IV.             Conclusion

[138]       La registraire a bien énoncé le critère à appliquer pour savoir s’il y avait une probabilité raisonnable de confusion entre les marques VALENTINE SECRET et les marques SECRET. Par suite de son analyse, la registraire a conclu que cette probabilité existait. Je conviens avec la registraire qu’un consommateur ordinaire qui n’a qu’un souvenir imparfait des marques SECRET serait probablement porté à croire, à la vue des marques VALENTINE SECRET, que les marchandises offertes par Eclectic en liaison avec les marques VALENTINE SECRET proviennent de Gildan.

[139]       Compte tenu de la preuve et des différents facteurs en cause, je n’aurais peut-être pas été enclin à conclure que la prépondérance des probabilités favorisait une conclusion similaire dans le cas du dessin-marque VALENTINE SECRET VS. Cependant, en l’absence d’éléments de preuve additionnels qui auraient eu une incidence importante sur les décisions de la registraire, il ne m’appartient pas de substituer mon opinion à celle de la registraire quant au poids à attribuer aux différents facteurs énoncés dans la Loi. Un examen des décisions de la registraire montre sans conteste que les décisions en question sont raisonnables et appartiennent aux issues possibles acceptables pouvant se justifier au regard des faits et du droit. En fait, elles étaient généralement bien fondées.

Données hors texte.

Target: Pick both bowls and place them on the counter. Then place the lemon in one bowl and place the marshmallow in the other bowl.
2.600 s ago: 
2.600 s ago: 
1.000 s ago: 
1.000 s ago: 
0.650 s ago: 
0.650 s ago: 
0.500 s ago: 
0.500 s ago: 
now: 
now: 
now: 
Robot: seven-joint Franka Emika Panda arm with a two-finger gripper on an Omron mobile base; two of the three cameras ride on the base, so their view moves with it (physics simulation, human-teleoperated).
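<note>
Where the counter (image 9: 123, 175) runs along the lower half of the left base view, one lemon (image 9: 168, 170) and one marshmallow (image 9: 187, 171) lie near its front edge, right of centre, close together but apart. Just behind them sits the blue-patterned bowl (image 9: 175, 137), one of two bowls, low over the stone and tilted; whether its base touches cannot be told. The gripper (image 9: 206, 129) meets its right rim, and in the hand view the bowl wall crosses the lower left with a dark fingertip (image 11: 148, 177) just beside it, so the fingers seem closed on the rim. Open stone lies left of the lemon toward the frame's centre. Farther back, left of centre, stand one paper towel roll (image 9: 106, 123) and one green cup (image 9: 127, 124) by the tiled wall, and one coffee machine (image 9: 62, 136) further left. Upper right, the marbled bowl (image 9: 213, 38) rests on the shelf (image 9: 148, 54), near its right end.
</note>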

[140]       En conséquence, je rejette l’appel fondé sur l’article 56 de la Loi.


JUGEMENT

LA COUR STATUE que :

1.      L’appel est rejeté avec dépens.

« Denis Gascon »

Juge


COUR FÉDÉRALE

AVOCATS INSCRITS AU DOSSIER


DOSSIERS :

T-349-14

T-350-14

T-351-14

T-352-14

INTITULÉ :

ECLECTIC EDGE INC c GILDAN APPAREL (CANADA) LP

LIEU DE L’AUDIENCE :

Montréal (QuÉbEc)

DATE DE L’AUDIENCE :

26 MAI 2015

JUGEMENT ET MOTIFS :

LE JUGE GASCON

DATE DU JUGEMENT ET DES MOTIFS :

LE 1er DÉCEMBRE 2015

COMPARUTIONS :

Janet M. Fuhre

Jaimie Bordman

PoUr LA DEMANDERESSE

Geneviève Bergeron

Daniel Grodinsky

PoUr LA DÉFENDERESSE

AVOCATS INSCRITS AU DOSSIER :

Ridout & Maybee s.r.l.

Avocats

Montréal (Québec)

PoUr LA DEMANDERESSE

Borden Ladner Gervais s.r.l.

Avocats

Montréal (Québec)

PoUr LA DÉFENDERESSE

 



[1] Dans le présent jugement, l’expression « sous-vêtements féminins » sera employée pour désigner la bonneterie, les sous‑vêtements, les dessous, la lingerie, les vêtements de nuit, les robes d’intérieur et d’autres articles connexes de vêtements pour femmes.

[2] Dans le présent jugement, Gildan s’entend de Gildan et de ses prédécesseurs en titre détenant les marques SECRET.